### Supplied data
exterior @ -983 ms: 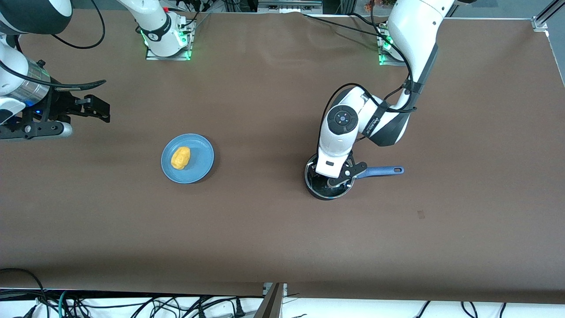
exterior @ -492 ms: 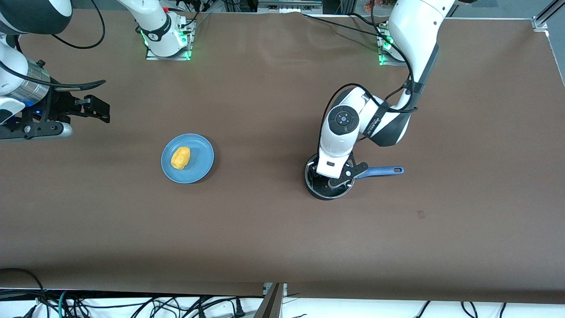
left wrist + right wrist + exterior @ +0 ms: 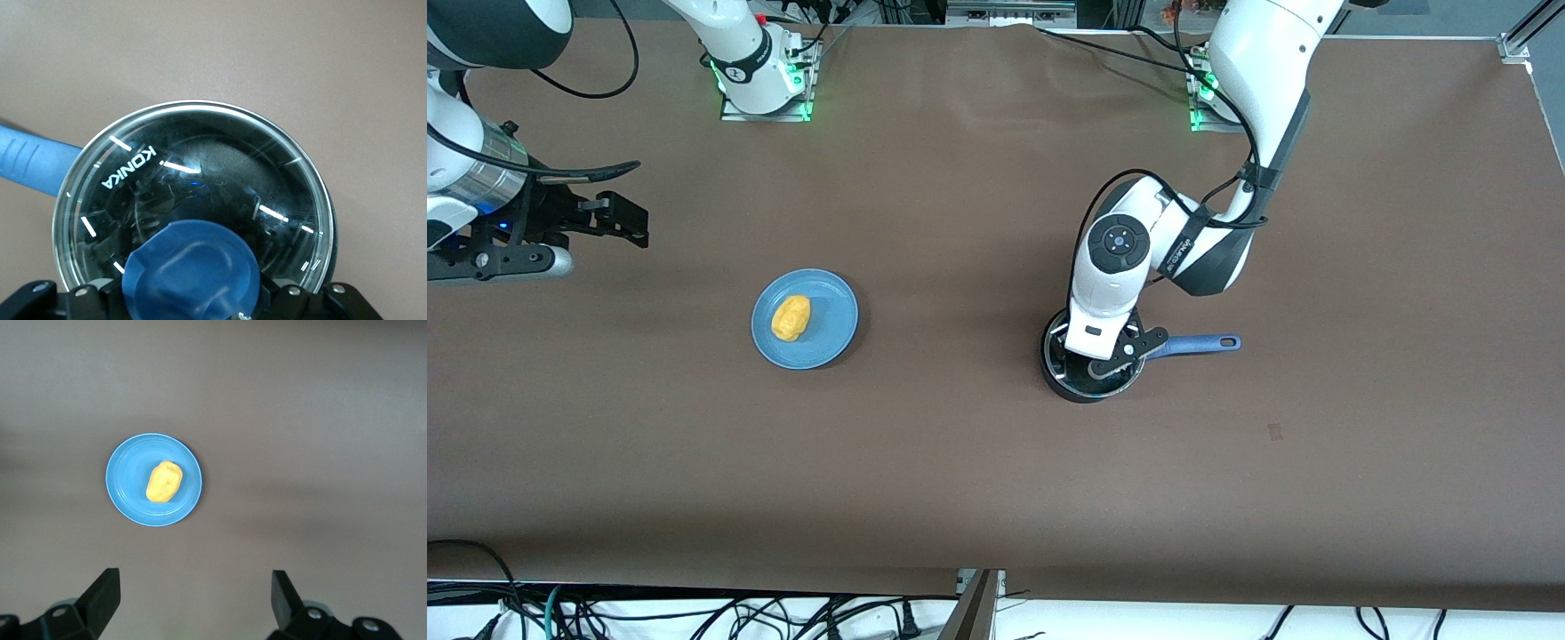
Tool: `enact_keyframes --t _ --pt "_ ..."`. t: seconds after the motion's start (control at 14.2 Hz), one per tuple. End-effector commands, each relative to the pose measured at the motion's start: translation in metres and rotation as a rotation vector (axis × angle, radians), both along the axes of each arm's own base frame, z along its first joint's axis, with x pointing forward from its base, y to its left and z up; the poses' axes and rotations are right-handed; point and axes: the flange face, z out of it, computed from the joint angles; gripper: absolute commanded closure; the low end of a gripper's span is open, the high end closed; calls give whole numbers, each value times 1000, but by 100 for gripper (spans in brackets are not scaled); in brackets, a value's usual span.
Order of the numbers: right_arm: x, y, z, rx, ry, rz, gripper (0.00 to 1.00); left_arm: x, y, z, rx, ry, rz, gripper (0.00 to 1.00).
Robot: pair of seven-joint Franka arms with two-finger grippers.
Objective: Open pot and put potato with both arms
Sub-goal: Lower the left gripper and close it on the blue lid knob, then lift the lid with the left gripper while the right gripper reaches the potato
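The black pot (image 3: 1089,384) with its long blue handle (image 3: 1200,343) stands toward the left arm's end of the table. Its glass lid (image 3: 200,160) sits on it. My left gripper (image 3: 1092,360) is straight down over the pot, shut on the lid's blue knob (image 3: 190,267), which fills the space between its jaws. The yellow-orange potato (image 3: 791,318) lies on a blue plate (image 3: 836,311); the right wrist view shows the potato (image 3: 164,481) too. My right gripper (image 3: 627,218) is open and empty, held above the table toward the right arm's end, away from the plate.
Brown table top (image 3: 960,462) all round. The two arm bases stand with green lights at the table's edge farthest from the front camera. Cables hang off the edge nearest to that camera. A small dark mark (image 3: 1276,432) lies nearer to the front camera than the pot's handle.
The left wrist has shifted very slightly over the pot. The lid stays on the pot. The right arm, the plate and the potato have not moved.
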Motion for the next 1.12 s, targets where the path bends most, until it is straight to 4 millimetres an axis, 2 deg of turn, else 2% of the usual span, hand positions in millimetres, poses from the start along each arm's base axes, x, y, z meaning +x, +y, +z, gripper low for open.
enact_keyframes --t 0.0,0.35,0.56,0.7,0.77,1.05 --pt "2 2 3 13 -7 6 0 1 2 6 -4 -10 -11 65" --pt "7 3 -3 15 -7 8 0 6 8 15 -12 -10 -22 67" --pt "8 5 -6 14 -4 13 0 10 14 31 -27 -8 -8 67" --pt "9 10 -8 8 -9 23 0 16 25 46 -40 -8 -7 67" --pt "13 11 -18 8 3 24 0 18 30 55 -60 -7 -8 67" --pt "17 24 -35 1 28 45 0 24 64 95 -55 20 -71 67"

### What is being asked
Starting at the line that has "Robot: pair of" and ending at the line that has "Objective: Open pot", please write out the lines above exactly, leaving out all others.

### Exercise response
Robot: pair of seven-joint Franka arms with two-finger grippers.
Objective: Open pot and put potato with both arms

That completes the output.